Meta menghapus lebih dari 159 juta iklan penipuan sepanjang tahun lalu, sebuah angka yang menunjukkan besarnya upaya pelaku kejahatan menjangkau pengguna melalui ruang iklan digital. Sebanyak 92% dari iklan bermasalah tersebut diturunkan secara proaktif sebelum ada laporan dari pengguna.
Penindakan dini menjadi penting karena iklan penipuan sering kali dibuat dengan tampilan yang meyakinkan. Dengan menghapusnya sebelum menyebar luas, platform berupaya mengurangi peluang pengguna terpapar modus penipuan.
Penipuan tidak berhenti pada iklan
Penanganan yang dilakukan Meta tidak hanya menyasar materi promosi yang tampil di beranda pengguna. Perusahaan juga menghapus hampir 11 juta akun yang diduga berkaitan dengan jaringan penipuan kriminal.
CNBC Indonesia melaporkan bahwa lebih dari satu juta akun, halaman, dan grup yang berhubungan dengan aktivitas penipuan turut ditindak. Langkah ini memperlihatkan bahwa jaringan penipuan dapat memanfaatkan berbagai jenis akun dan ruang interaksi dalam satu platform.
| Fokus Penanganan | Jumlah | Keterangan |
|---|---|---|
| Iklan penipuan dihapus | Lebih dari 159 juta | Sepanjang tahun lalu |
| Iklan dihapus proaktif | 92% | Sebelum laporan pengguna |
| Akun terkait jaringan penipuan | Hampir 11 juta | Ditindak Meta |
| Akun, halaman, dan grup terkait penipuan | Lebih dari 1 juta | Turut dihapus |
| Individu sindikat penipuan | 63 orang | Ditangkap dan diamankan |
Skala penghapusan tersebut beriringan dengan penindakan terhadap orang-orang yang diduga terlibat dalam sindikat penipuan. Sebanyak 63 individu dari jaringan itu telah ditangkap dan diamankan.
Data ini menegaskan bahwa pengelolaan iklan tidak cukup hanya mengandalkan laporan pengguna. Penipu dapat menggunakan banyak akun, halaman, serta grup untuk memperluas jangkauan dan membangun kesan seolah-olah penawaran mereka dapat dipercaya.
Kerja sama dengan penegak hukum
Vice President Meta Asia Pasifik Ben Joe menyatakan perusahaan melanjutkan penanganan terhadap penipuan pada tahun ini. Meta juga memperluas kerja sama dengan sejumlah perusahaan teknologi, lembaga penegak hukum, dan instansi pemerintah.
“Tahun ini, kami melakukan upaya lebih jauh dengan bekerja sama bersama Microsoft, Coinbase, Departemen Kehakiman AS, kepolisian, serta berbagai instansi pemerintah dan pihak berwenang di banyak wilayah,” kata Joe. Kolaborasi itu diarahkan untuk menghadapi jaringan yang bergerak lintas layanan dan wilayah.

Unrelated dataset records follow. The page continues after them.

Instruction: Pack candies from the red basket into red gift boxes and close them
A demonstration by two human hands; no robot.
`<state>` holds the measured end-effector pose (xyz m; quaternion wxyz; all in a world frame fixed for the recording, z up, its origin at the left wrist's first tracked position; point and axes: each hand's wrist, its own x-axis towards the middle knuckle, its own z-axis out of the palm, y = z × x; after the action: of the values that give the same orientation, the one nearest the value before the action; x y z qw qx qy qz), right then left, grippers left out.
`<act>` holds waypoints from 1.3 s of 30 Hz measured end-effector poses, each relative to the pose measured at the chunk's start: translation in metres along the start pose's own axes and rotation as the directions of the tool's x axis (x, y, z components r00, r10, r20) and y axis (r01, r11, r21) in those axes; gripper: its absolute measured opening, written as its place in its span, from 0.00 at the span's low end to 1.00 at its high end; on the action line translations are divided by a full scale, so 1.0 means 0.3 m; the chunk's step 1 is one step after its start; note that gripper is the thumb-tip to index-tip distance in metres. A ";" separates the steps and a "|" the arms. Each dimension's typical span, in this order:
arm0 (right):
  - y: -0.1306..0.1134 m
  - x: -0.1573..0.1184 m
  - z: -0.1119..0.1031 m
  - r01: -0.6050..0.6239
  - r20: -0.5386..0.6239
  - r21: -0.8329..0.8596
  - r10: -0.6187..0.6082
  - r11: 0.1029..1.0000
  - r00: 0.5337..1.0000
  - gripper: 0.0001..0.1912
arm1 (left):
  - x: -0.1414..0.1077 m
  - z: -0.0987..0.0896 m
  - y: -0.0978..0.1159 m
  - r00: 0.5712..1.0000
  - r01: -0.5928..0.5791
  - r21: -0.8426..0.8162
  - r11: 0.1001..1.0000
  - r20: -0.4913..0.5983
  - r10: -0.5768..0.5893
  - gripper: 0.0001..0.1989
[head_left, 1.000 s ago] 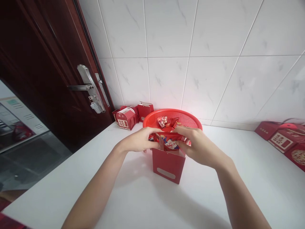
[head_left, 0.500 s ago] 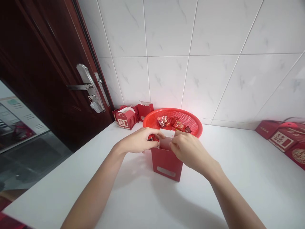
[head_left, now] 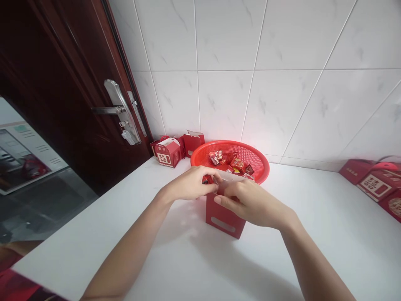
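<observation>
- One red box (head_left: 224, 215) is standing upright on the surface (head_left: 175, 267), between the person's two hands and just in front of the basket; an oval pale panel is showing on its front.
- The left hand (head_left: 199, 184) is resting at the box's upper left edge, thumb and fingers narrowly set; a red-and-dark wrapper (head_left: 206, 180) is showing in their curve, though one cannot tell whether it is being gripped.
- The right hand (head_left: 250, 200) is resting over the box's opening, fingers bent and partly hidden, thumb lying by the front edge; one cannot tell whether it is holding anything.
- One red plastic basket (head_left: 266, 167) is sitting behind the box, near the wall; at least five wrapped sweets (head_left: 238, 163) are lying in it, some overlapping, so the exact number is staying uncertain.
- One closed, printed gift box (head_left: 168, 152) and one open-topped red box (head_left: 193, 142) are standing left of the basket, with more red card partly hiding behind them.
- At least two red boxes (head_left: 374, 184) are lying at the far right, cut off by the view's edge.
- The surface is showing plain white and is meeting a wall (head_left: 228, 37) of pale, veined tiles.
- One dark reddish-brown door (head_left: 72, 62) is standing at the left, with a metal lever handle (head_left: 106, 110) and keys (head_left: 127, 137) hanging below it; grey floor (head_left: 46, 209) is showing beyond.
</observation>
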<state>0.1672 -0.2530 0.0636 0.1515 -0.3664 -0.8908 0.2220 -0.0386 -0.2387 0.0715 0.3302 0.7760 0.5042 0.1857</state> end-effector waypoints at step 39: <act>0.038 0.145 -0.089 -0.287 0.400 -0.288 0.387 0.914 0.831 0.18 | 0.054 0.026 -0.008 0.988 -0.027 -0.148 0.989 0.147 0.049 0.07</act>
<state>0.1556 -0.2071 0.0854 -0.1404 -0.4715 -0.8408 0.2259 -0.0284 -0.2261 0.0636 0.4193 0.7711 0.4481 0.1695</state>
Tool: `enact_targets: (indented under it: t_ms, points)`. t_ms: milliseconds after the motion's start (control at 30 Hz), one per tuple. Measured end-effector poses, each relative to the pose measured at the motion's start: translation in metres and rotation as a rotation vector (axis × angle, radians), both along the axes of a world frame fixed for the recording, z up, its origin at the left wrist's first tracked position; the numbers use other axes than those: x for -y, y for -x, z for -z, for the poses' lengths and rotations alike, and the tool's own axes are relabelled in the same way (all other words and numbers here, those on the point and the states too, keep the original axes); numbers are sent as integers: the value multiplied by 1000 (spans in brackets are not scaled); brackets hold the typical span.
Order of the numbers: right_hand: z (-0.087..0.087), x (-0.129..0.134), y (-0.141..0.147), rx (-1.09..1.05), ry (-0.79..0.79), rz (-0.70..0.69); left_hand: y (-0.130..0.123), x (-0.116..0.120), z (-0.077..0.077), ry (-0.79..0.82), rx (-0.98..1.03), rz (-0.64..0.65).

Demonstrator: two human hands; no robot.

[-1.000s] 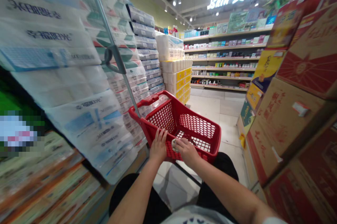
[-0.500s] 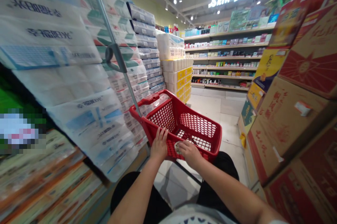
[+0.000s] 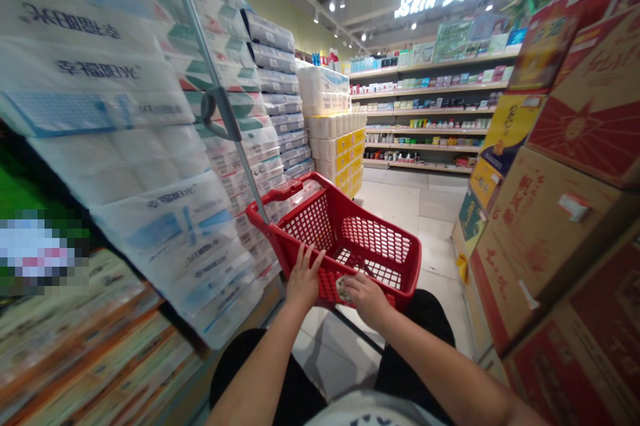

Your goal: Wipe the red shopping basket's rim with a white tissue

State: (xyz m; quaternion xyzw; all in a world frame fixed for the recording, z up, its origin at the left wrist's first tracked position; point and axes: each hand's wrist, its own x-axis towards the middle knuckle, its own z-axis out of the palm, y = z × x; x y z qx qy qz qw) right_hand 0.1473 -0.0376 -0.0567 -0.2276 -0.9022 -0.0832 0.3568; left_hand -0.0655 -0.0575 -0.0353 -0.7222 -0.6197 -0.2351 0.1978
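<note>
A red plastic shopping cart [image 3: 385, 229] stands before me, its basket bare inside and its walls pierced with holes. My left hand [image 3: 303, 283] lies on the near wall of the basket, fingers spread, tips at the rim. Just right of it, my right hand [image 3: 367, 298] is closed on a small crumpled pale cloth [image 3: 344, 288], pressed against the same wall. Most of the cloth is hidden under the fingers. A metal pole [image 3: 200, 39] with a grey fitting rises from the cart's left corner.
Stacked packs of tissue rolls [image 3: 150, 146] line the left side. Cardboard boxes [image 3: 555, 233] are piled close on the right. Tiled floor [image 3: 400, 199] runs between them to shelves [image 3: 430, 86] of small goods at the back. My knees flank the cart's near side.
My right hand has slid slightly to the right along the basket wall with the cloth. The left hand and the cart look almost the same as before.
</note>
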Motion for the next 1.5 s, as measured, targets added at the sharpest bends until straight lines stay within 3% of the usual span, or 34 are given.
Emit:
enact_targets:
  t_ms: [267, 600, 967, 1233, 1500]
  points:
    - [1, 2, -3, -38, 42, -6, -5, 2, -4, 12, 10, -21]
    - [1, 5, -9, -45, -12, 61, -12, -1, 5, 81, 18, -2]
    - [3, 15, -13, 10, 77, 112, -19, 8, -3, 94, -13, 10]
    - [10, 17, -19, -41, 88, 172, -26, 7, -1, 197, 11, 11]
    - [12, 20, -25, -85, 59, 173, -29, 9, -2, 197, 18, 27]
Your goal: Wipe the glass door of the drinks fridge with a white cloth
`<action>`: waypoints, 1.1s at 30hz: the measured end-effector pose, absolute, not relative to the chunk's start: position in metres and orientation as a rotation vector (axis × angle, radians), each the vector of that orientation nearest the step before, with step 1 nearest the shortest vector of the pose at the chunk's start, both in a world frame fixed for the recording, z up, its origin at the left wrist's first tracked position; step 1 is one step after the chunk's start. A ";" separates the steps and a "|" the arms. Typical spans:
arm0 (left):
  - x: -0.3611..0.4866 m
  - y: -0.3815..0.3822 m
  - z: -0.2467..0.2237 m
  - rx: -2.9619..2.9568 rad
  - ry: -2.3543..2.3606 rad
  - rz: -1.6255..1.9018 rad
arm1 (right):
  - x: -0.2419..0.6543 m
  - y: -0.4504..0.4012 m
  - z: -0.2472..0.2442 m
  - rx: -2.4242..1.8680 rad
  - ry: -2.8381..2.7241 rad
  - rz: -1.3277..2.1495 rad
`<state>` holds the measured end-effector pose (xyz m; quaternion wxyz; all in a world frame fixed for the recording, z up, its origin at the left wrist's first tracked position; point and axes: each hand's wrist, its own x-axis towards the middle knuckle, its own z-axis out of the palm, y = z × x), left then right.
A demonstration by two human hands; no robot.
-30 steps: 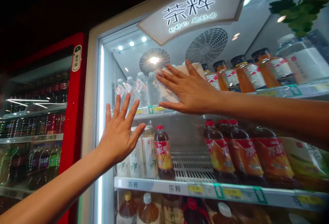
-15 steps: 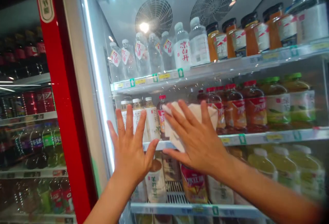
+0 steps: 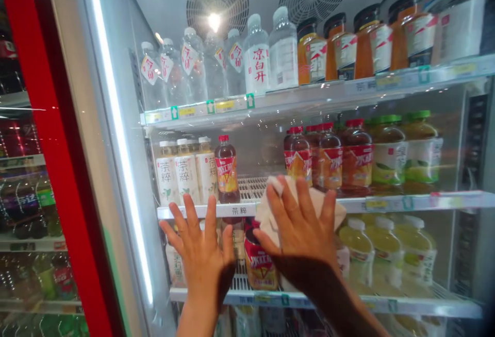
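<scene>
My left hand [image 3: 203, 259] is raised with its fingers spread and palm forward, apparently flat on the glass in front of the drinks shelves. Nothing is in it. Under the spread fingers of my right hand [image 3: 303, 223] lies a white cloth [image 3: 264, 218], pressed towards the glass. Its edges stick out on both sides of the hand. Behind the hands stand a red-capped bottle [image 3: 227, 172] and white-labelled tea bottles [image 3: 183, 172] on the middle shelf.
The upper shelf [image 3: 325, 92] holds clear water bottles [image 3: 257, 64] and dark-capped amber bottles [image 3: 342, 48]. Pale yellow bottles [image 3: 390, 254] stand lower right. A bright light strip [image 3: 119, 136] and a red frame [image 3: 58, 151] run down the left, with another drinks cooler beyond.
Both hands sit lower against the shelves, and the cloth has moved down with my right hand. The view has shifted, uncovering the red-capped bottle on the middle shelf.
</scene>
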<state>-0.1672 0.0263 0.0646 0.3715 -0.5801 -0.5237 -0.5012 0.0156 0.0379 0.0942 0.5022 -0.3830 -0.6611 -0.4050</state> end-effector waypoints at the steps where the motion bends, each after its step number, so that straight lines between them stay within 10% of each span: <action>1: -0.159 0.024 0.061 -1.490 -1.361 -1.283 | 0.026 0.038 0.099 -0.928 -1.609 -0.986; 9: -0.066 -0.002 0.017 -1.539 -1.443 -1.304 | 0.094 0.025 0.019 -0.973 -1.739 -0.967; 33: 0.061 0.003 -0.011 -1.647 -1.462 -1.267 | 0.263 0.028 -0.024 -1.021 -1.639 -0.916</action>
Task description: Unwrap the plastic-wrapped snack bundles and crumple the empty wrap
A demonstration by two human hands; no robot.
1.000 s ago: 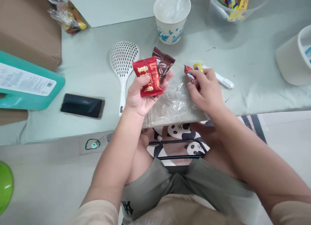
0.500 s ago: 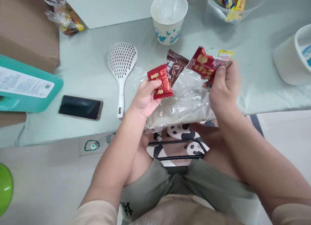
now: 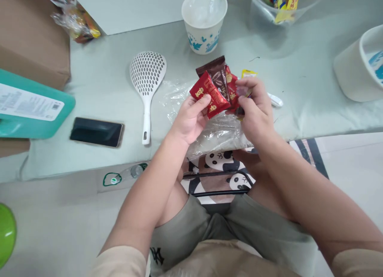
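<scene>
My left hand (image 3: 193, 119) grips a red snack packet (image 3: 209, 94) with gold print, its thumb on top. A dark brown packet (image 3: 219, 74) lies just behind it, overlapping it. My right hand (image 3: 256, 105) pinches another red packet (image 3: 231, 87), which meets the brown one; smaller wrappers by its fingertips are partly hidden. Beneath both hands, crumpled clear plastic (image 3: 215, 133) lies on the table. Beyond my right fingers, a yellow-edged packet (image 3: 249, 73) and a white object (image 3: 275, 100) show in part.
A white slotted ladle (image 3: 146, 79) and a phone (image 3: 97, 132) lie to the left. Behind stand a paper cup (image 3: 204, 29) and a clear tub (image 3: 260, 13) of snacks. A white container (image 3: 356, 75) is at right, a teal container (image 3: 36, 127) at far left.
My right hand has moved left with its red packet, up against the packets at my left hand. The brown packet now stands more upright. The white object beyond my right hand has come into view.
</scene>
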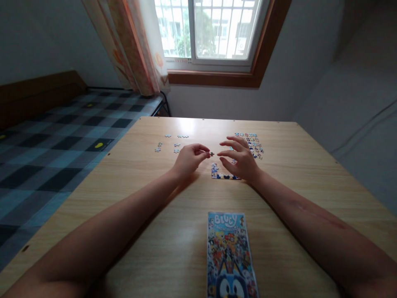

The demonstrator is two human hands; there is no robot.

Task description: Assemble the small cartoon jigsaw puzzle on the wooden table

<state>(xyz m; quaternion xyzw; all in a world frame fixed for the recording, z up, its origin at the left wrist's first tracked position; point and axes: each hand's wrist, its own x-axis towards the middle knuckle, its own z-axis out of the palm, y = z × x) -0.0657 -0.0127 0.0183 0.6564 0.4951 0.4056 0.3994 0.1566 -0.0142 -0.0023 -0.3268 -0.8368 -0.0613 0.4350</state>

Selain penghapusan konten dan akun, Meta menaruh perhatian pada pihak yang memasang iklan. Perusahaan menargetkan 90% pendapatan iklan global berasal dari entitas bisnis yang terverifikasi pada akhir 2026.
Target tersebut berkaitan dengan peningkatan kualitas pengiklan yang menggunakan platform. Namun, sasaran itu bukan pernyataan bahwa seluruh iklan di platform telah bebas dari penipuan.
Pengguna tetap perlu menjaga akun
Meta juga menjalankan kampanye keamanan siber yang disebut telah menjangkau hingga 300 juta pengguna. Materi edukasinya menyoroti penggunaan passkey dan autentikasi dua faktor sebagai lapisan perlindungan tambahan.
Passkey dan autentikasi dua faktor dapat membantu mengurangi risiko pengambilalihan akun ketika kata sandi diketahui pihak lain. Langkah ini menjadi relevan karena akun pengguna dapat menjadi sasaran penyusupan untuk berbagai bentuk kejahatan digital.
Joe menggambarkan perlindungan akun sebagai tindakan pencegahan yang perlu dilakukan sebelum penyusupan terjadi. “Jadi pada dasarnya, kami ingin mengedukasi masyarakat untuk mengunci pintu depan digital mereka sebelum ada orang yang masuk,” ujarnya.
Penghapusan jutaan iklan dan akun memperlihatkan bahwa perlindungan pengguna memerlukan dua jalur sekaligus. Platform perlu menindak jaringan penipuan, sementara pengguna perlu memperkuat keamanan akses akun mereka.